Tutto il quartiere si stringe intorno alla famiglia. A due passi dalla chiesa
c’è via Attilio Friggeri, col negozio del padre dove Gabriele lavorava. Una
montagna di corone di fiori rende difficile l’accesso alla chiesa. Una corona
ha spillati, sul nastro, i bigliettini di tutti i negozi della zona. Don Paolo
Tammi, il parroco a cui è affidata l’omelia, ricorda Gabriele dicendo che
"quindici anni fa fece qui la prima comunione, ha sempre frequentato la
parrocchia". Tante le corone con i colori della Lazio, gli "Ultras
Partenopei", gli "Utenti di Antilazio.com", quelle degli amici,
Jacopo, Chicco, quella di Antonello Venditti. Il feretro arriva, è un grande
applauso. Entra la bara, è presto per la messa, una voce invita a pregare
nell’attesa. Fuori piove, ma nessuno si muove.
Le letture, i canti sacri, poi don Paolo che non si perde in chiacchiere. La
chiama "una situazione allucinante", dice "che cosa ha fatto per
non vivere più, non l’abbiamo ancora capito". Insiste, e ogni passaggio è
un applauso. "Si può morire così - si chiede - per giunta dormendo?
Qualcuno ci deve dire perché". Il perché e la giustizia sono il cuore dell’omelia.
"Se parliamo di perdono - dice don Paolo - dobbiamo parlare di giustizia.
Questa morte chiede giustizia.
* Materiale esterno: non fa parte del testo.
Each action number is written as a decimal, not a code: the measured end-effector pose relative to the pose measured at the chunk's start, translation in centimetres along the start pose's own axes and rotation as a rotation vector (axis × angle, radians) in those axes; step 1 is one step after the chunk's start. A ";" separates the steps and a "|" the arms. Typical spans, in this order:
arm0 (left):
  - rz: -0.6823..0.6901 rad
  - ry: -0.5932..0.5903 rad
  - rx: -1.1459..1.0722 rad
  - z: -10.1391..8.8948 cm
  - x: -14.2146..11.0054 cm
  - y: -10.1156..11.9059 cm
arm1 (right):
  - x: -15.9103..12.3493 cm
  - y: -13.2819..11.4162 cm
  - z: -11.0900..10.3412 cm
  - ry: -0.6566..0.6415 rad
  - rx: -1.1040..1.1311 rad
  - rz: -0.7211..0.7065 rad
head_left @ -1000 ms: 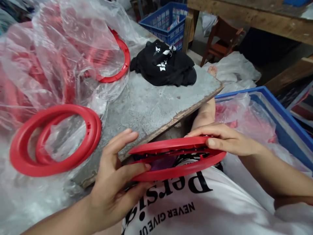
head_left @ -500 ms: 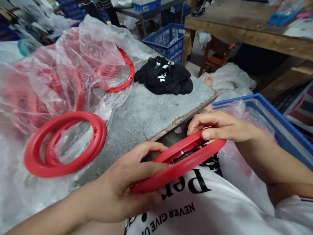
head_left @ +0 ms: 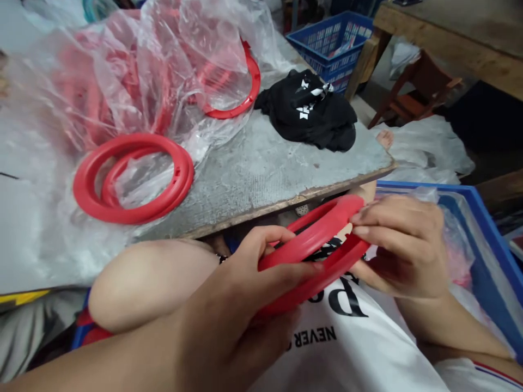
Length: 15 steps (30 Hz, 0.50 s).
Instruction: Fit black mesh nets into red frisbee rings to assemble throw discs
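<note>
Between the worktop [head_left: 253,163] and a white shirt [head_left: 368,348], two red rings [head_left: 322,230] are held partly apart. The left hand [head_left: 232,302] grips them, one finger [head_left: 296,274] lying between; the right hand [head_left: 411,245] pinches their right end. Uneven pressure could skew the rings; sudden closing could nip that finger.

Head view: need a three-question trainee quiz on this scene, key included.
1. Multiple choice: what do the left hand and right hand both hold?
A) a chair
B) red rings
C) a crate

2. True or false: the black cloth lies on the table.

3. Fill in: of the two, the ___ one is nearer the blue bin at the picture's right.

Key: 1. B; 2. true; 3. right
</note>
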State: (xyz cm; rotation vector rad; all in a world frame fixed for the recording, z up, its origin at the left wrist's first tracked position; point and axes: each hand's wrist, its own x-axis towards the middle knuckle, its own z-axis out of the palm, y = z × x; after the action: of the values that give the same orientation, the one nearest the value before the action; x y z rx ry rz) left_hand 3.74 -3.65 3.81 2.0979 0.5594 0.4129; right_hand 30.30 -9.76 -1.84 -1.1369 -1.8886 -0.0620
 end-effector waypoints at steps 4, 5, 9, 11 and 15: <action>0.074 0.058 0.007 0.2 -0.1 -1.3 | -1.0 1.1 0.5 0.013 0.068 -0.111; 0.083 0.066 0.013 0.0 -0.2 -1.6 | -1.4 1.6 0.5 -0.003 0.123 -0.123; 0.001 0.113 0.092 -0.9 -0.5 -2.0 | -3.5 3.9 0.3 0.058 0.342 -0.136; -0.029 0.131 0.144 -0.9 -0.6 -2.0 | -4.3 4.4 0.2 0.096 0.337 -0.120; 0.007 0.071 0.184 -0.2 -0.4 -2.3 | -4.9 3.4 -0.3 0.090 0.221 -0.098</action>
State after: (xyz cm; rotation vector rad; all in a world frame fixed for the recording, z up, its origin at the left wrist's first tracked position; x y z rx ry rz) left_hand 2.78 -2.62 1.97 2.2686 0.6533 0.4554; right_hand 33.79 -11.28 -6.49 -0.8778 -1.8203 0.0391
Ce ne sarà una divina, e nessuno potrà dire
niente. Ma ci dev’essere anche una giustizia umana che aiuti, per quanto
possibile, a placare gli animi. Allora, prima o poi, cercheremo di
perdonare".
Il messaggio di don Paolo non è per una parte sola. Parla del
"malessere" diffuso fra i ragazzi, "così poco ascoltato dagli
adulti e così poco condiviso", un malessere "che si è trasformato in
violenza", ma "le violenze peggiorano la vita e soprattutto procurano
sensi di colpa che non potremo rimuovere". Durante la funzione piangono in
tanti, si abbracciano. Non vola una mosca.
La compostezza mantenuta per oltre due ore si rompe quando
il feretro esce dalla chiesa. Uno, due, tre lunghi applausi, i tifosi sono
schierati da tempo, la scalinata diventa la curva di uno stadio. Tutti lì ad
aspettare Gabriele, le facce scure, giubbotti, cappellini, occhiali da sole
sotto la pioggia. Ecco la bara, partono i cori, il boato cupo risuona nella
piazza ammutolita. Gridano "Gabriele è con noi, Gabriele è uno di
noi", cantano l’inno della squadra, parte una "sciarpata", tutte
le sciarpette sollevate in alto, rivolte al carro funebre.
Una voce isolata approfitta di un momento di silenzio per
gridare "polizia bastarda". A due passi, vicino alla bara, c’è il
prefetto di Roma, Carlo Mosca. Il tentativo viene zittito da una bordata di
fischi e dall’Inno di Mameli. Tanti, fra quelli che cantano, fanno il
saluto romano. La folla si scioglie, parte un corteo di ultrà verso viale delle
Medaglie d’Oro. Gridano "giustizia" ma anche "boia chi
molla" e "poliziotti bastardi". Il corteo si fa via via più
fitto. Destinazione: stadio Olimpico.